The ordinance approved at the time left out the word
"appointed" in referring to the type of employees eligible to receive
the bonus.
Nobody much paid attention to it until 2015, when county
Treasurer Lori Scott talked with a longtime employee who asked her whether she
was receiving the 5 percent annual bonus. She was not, and took her case to the
supervisors.
She and Sheriff Tom Bosenko have served in various roles for
the county, including in their current elected offices, that stretch across
more than 30 years each. The board last year voted to give them the longevity
bonuses — retroactive to 2015. Bosenko got $38,217, and Scott received $30,235.

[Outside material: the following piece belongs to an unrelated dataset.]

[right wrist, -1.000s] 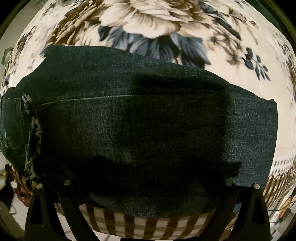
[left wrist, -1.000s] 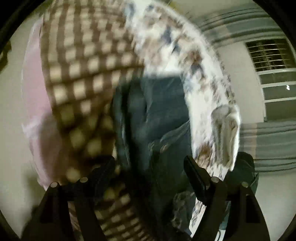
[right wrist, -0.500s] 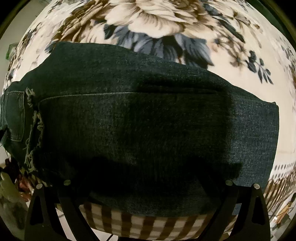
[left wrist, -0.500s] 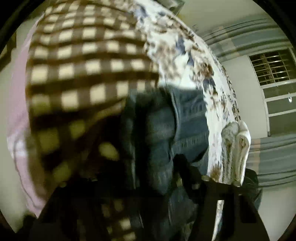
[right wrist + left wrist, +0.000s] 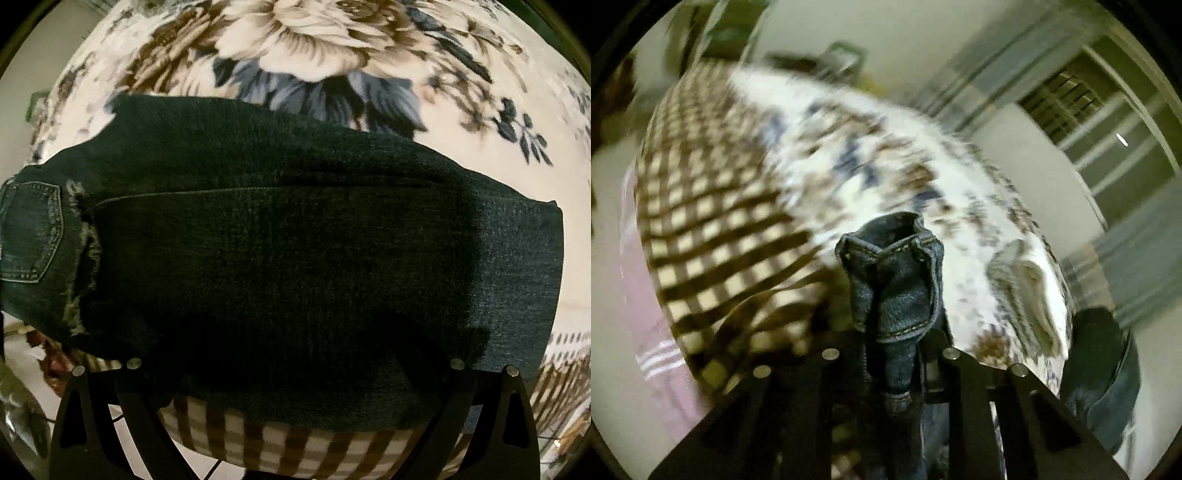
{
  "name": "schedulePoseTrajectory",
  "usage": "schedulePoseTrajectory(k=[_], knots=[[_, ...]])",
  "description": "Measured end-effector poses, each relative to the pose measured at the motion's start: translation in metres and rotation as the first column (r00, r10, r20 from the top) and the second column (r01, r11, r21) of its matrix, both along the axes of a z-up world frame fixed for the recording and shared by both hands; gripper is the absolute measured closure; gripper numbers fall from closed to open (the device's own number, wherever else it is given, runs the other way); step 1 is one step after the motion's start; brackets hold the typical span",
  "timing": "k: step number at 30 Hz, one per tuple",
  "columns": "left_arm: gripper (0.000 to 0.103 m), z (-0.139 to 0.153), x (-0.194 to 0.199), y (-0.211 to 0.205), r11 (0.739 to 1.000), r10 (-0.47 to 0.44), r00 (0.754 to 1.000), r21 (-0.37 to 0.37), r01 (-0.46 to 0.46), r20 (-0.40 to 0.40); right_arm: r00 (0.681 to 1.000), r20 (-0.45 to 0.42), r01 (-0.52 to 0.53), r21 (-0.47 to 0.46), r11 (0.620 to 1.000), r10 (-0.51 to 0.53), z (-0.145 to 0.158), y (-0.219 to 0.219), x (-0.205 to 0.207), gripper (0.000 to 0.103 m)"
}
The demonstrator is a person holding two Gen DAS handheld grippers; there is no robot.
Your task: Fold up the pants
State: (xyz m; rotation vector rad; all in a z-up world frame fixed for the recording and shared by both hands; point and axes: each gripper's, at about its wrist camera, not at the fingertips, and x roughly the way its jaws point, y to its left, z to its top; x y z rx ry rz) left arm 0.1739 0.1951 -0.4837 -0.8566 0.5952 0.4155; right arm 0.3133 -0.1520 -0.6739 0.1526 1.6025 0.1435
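- Our left gripper (image 5: 892,350) has its jaws closed on a bunched waistband end of the jeans (image 5: 894,280), the denim rising between the fingers and standing up ahead of them. The bed and room beyond it are smeared with motion blur.
- Our right gripper (image 5: 295,365) is spread wide, nothing between the fingers. It hovers over the near edge of the jeans (image 5: 295,258), which lie folded lengthwise across the floral blanket (image 5: 314,48) ahead of it, back pocket (image 5: 31,232) and frayed hem off to its left.
- The pinch on the left looks like a thick wad of seams, not a flat layer. We judge that a fast swing could drag the cloth out from between the fingers, and the fold would drop short.
- Nothing pins the rest of the garment. If the left pulls while the right stays off the cloth, we expect the whole stack to slide toward the checkered cover (image 5: 295,443) and the bed edge just under the right gripper.
- The two leg layers already sit slightly offset along the far seam. A hurried carry-over would likely widen that offset and leave a crooked fold.
- The folded towel (image 5: 1027,295) and the dark garment (image 5: 1104,376) lie to the right of the left gripper. A wide arc might sweep the denim into them.
- With the left camera blurred, we cannot tell how much fabric hangs below the grip.
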Motion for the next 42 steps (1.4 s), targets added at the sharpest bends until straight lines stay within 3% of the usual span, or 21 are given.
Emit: schedulePoseTrajectory(k=[3,7,13,19,25,28,34,38,41,42], knots=[[0.086,0.04,0.004,-0.037,0.991,-0.074,0.997,0.111,0.069,0.034,0.999,0.013,0.032,0.105,0.994,-0.033,0.008,-0.017,-0.003,0.002],[0.087,0.084,0.01,-0.094,0.966,-0.18,0.982,0.195,0.167,0.051,0.994,0.013,0.106,0.2,0.974,-0.111,0.022,-0.059,-0.01,0.002],[0.087,0.105,0.015,-0.209,0.917,-0.347,0.938,0.209,0.341,-0.008,0.98,0.03,0.184,0.215,0.959,-0.195,0.038,-0.158,-0.023,0.001],[0.087,0.08,0.025,-0.311,0.852,-0.482,0.873,0.188,0.488,-0.08,0.964,0.039,0.256,0.141,0.956,-0.264,0.035,-0.262,-0.045,0.001],[0.087,0.022,0.034,-0.404,0.732,-0.617,0.752,0.184,0.656,-0.232,0.92,0.018,0.389,0.106,0.915,-0.393,0.022,-0.364,-0.068,0.001],[0.087,-0.007,0.031,-0.429,0.698,-0.636,0.709,0.166,0.697,-0.305,0.909,0.014,0.413,0.093,0.906,-0.416,0.018,-0.39,-0.076,0.001],[0.085,-0.024,0.031,-0.443,0.692,-0.622,0.681,0.136,0.709,-0.386,0.902,0.007,0.429,0.084,0.899,-0.431,0.011,-0.418,-0.086,0.001],[0.083,-0.02,0.032,-0.452,0.685,-0.597,0.674,0.16,0.711,-0.436,0.895,-0.016,0.444,0.106,0.889,-0.445,0.003,-0.414,-0.085,0.001],[0.073,-0.024,0.036,-0.458,0.664,-0.589,0.647,0.167,0.729,-0.484,0.885,-0.031,0.464,0.133,0.876,-0.464,0.001,-0.412,-0.085,0.001],[0.062,-0.024,0.037,-0.46,0.66,-0.589,0.641,0.165,0.733,-0.492,0.886,-0.032,0.462,0.137,0.876,-0.462,-0.001,-0.41,-0.08,0.001]])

Bosenko and Scott stand to receive a total of $99,112 and
$78,411, respectively, for the bonus from 2009 to 2023. And if the law stands,
more elected officials — the assessor, county clerk and Supervisor David Kehoe
— could also get the bonuses if they continue to be re-elected.

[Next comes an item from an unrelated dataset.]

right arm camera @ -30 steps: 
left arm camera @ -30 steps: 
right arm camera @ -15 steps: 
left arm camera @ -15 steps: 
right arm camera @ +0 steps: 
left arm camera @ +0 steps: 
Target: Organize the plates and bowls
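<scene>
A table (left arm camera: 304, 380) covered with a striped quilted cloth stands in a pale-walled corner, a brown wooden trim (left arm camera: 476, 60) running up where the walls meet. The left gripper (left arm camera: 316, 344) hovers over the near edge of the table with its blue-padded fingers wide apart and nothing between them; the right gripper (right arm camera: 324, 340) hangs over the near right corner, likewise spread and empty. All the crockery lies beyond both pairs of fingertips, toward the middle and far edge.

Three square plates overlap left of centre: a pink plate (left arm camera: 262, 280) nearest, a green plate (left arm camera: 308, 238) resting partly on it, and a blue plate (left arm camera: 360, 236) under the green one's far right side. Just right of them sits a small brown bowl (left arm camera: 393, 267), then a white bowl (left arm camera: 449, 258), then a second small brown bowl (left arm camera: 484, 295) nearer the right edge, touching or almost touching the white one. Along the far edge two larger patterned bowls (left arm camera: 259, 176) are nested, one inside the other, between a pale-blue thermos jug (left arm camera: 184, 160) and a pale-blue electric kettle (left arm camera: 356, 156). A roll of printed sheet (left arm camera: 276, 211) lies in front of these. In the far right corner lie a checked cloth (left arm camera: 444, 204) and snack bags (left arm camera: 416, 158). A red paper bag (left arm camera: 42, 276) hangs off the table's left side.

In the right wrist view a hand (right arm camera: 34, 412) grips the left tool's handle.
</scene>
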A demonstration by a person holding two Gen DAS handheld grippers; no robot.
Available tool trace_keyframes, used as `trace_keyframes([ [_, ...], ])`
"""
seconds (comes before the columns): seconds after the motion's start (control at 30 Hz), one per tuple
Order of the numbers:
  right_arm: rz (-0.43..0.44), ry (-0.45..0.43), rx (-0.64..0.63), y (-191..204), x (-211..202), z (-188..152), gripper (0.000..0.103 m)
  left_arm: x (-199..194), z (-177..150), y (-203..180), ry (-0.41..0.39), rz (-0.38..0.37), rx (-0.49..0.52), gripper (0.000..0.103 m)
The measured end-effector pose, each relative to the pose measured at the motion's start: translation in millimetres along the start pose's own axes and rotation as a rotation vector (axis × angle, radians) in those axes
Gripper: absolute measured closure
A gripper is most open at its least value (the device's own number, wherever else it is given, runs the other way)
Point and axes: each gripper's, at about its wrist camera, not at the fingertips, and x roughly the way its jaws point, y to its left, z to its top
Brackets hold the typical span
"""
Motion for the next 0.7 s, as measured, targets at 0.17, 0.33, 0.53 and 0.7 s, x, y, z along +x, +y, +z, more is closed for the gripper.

Kehoe, however, says he would not take the bonus even if
offered because "giving politicians a longevity bonus is the most
egregious example of legislative wrongheadedness."

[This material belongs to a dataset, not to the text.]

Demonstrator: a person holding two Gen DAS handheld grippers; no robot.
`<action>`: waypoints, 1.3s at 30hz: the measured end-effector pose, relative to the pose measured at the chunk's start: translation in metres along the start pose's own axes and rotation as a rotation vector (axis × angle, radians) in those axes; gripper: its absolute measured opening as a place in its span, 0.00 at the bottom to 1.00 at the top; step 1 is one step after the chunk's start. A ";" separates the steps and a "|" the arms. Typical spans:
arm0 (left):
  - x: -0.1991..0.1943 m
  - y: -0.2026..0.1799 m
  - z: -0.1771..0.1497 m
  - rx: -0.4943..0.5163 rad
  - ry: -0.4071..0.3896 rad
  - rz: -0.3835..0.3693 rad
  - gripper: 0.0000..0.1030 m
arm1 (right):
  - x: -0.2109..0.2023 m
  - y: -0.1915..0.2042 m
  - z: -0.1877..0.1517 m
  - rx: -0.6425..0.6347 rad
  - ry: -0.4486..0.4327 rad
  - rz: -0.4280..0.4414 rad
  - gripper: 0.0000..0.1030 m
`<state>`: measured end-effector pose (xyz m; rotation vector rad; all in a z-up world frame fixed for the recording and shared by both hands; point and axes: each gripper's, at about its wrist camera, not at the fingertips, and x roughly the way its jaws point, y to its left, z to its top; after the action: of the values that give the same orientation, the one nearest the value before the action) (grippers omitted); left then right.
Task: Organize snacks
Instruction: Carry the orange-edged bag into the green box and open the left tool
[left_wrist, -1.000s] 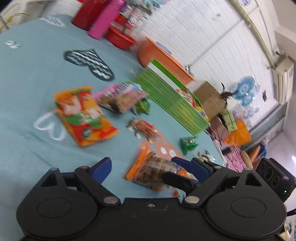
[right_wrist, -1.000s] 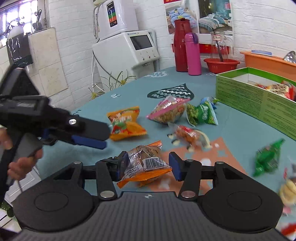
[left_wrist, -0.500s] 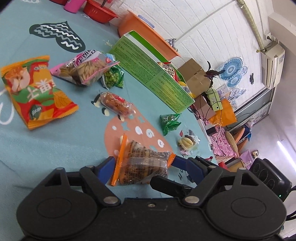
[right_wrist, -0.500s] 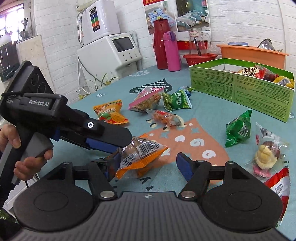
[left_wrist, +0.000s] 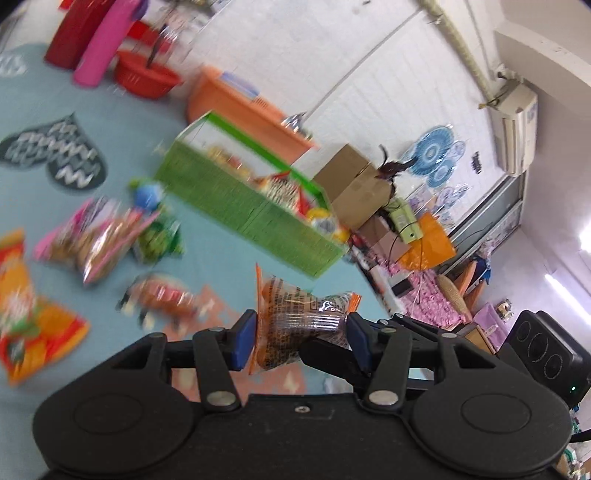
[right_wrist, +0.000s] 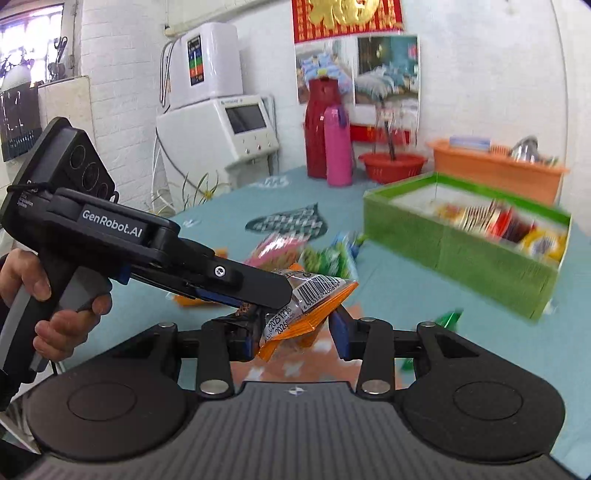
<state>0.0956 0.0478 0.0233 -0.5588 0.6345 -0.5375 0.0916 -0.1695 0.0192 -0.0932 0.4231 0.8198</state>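
Note:
An orange and clear snack packet (left_wrist: 295, 321) hangs above the teal table, and the closing blue pads of my left gripper (left_wrist: 300, 339) press on both its ends. In the right wrist view the same packet (right_wrist: 314, 299) lies between the jaws of my right gripper (right_wrist: 292, 338). Those jaws are closing, and its right pad stands a little off the orange edge. The left gripper (right_wrist: 273, 302) reaches in from the left, held by a hand (right_wrist: 55, 321). The green snack box (left_wrist: 240, 210) (right_wrist: 461, 254) stands open farther back, with packets inside.
Loose snacks lie on the cloth: an orange bag (left_wrist: 22, 314), a pink bag (left_wrist: 96, 240), a green packet (right_wrist: 325, 258) and a small green one (right_wrist: 447, 319). A red flask (right_wrist: 321, 129), pink bottle (right_wrist: 338, 147), red bowl (right_wrist: 391, 166) and orange basin (right_wrist: 495, 166) stand at the far end.
The packet lay on the table between wide jaws; now both grippers' jaws have narrowed and the left one has lifted it clear of the cloth. Both hands rose.

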 end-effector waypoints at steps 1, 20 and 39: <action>0.004 -0.005 0.009 0.016 -0.015 -0.008 0.55 | -0.002 -0.005 0.009 -0.008 -0.014 -0.007 0.65; 0.132 0.028 0.150 0.041 -0.032 -0.001 0.55 | 0.080 -0.131 0.094 0.138 -0.072 -0.133 0.65; 0.122 0.039 0.149 0.069 -0.066 0.103 1.00 | 0.103 -0.130 0.086 0.008 -0.006 -0.274 1.00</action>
<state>0.2904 0.0480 0.0509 -0.4739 0.5764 -0.4405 0.2766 -0.1672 0.0463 -0.1378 0.3982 0.5485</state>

The Shasta County Grand Jury agrees in principle and calls
on county supervisors to change the law.
The Grand Jury looked into the issue after Record Searchlight reporter Alayna Shulman wrote about the 2015 decision to grant the bonuses to elected officials.
In a recently issued report, the Grand Jury encourages the
county to rewrite the ordinance to include the original missing word,
"appointed." It would allow the current policy to remain in place
through 2018 or until the elected officials' terms end, whichever comes first.
It also suggests the county better proof-read the ordinances
it writes and approves.
We agree that the bonuses should not be given to elected
officials. No other local governments do that, and the only reason Shasta
County does is that someone made a mistake.
Voters have signaled their confidence in Scott and Bosenko by reelecting them. This isn't about their competence.
But that's the reward for elected officials — getting
re-elected. They are not employees whom county officials need to encourage to
stick around. County CEO Larry Lees has no say in whether Bosenko and Scott
will be accepted by voters in future elections. Paying them bonuses should not
encourage them to stay on the job one way or another.
All it does is hand over more taxpayer money to already
sufficiently compensated elected officials.
Lees plans to take the Grand Jury report to the county Board
of Supervisors in the coming weeks to discuss changing the law. Let's hope the
board decides differently this time around. Last year, Kehoe and Leonard Moty
voted to change the law while supervisors Pam Giacomini, Bill Schappell and Les
Baugh voted to continue to give the bonuses.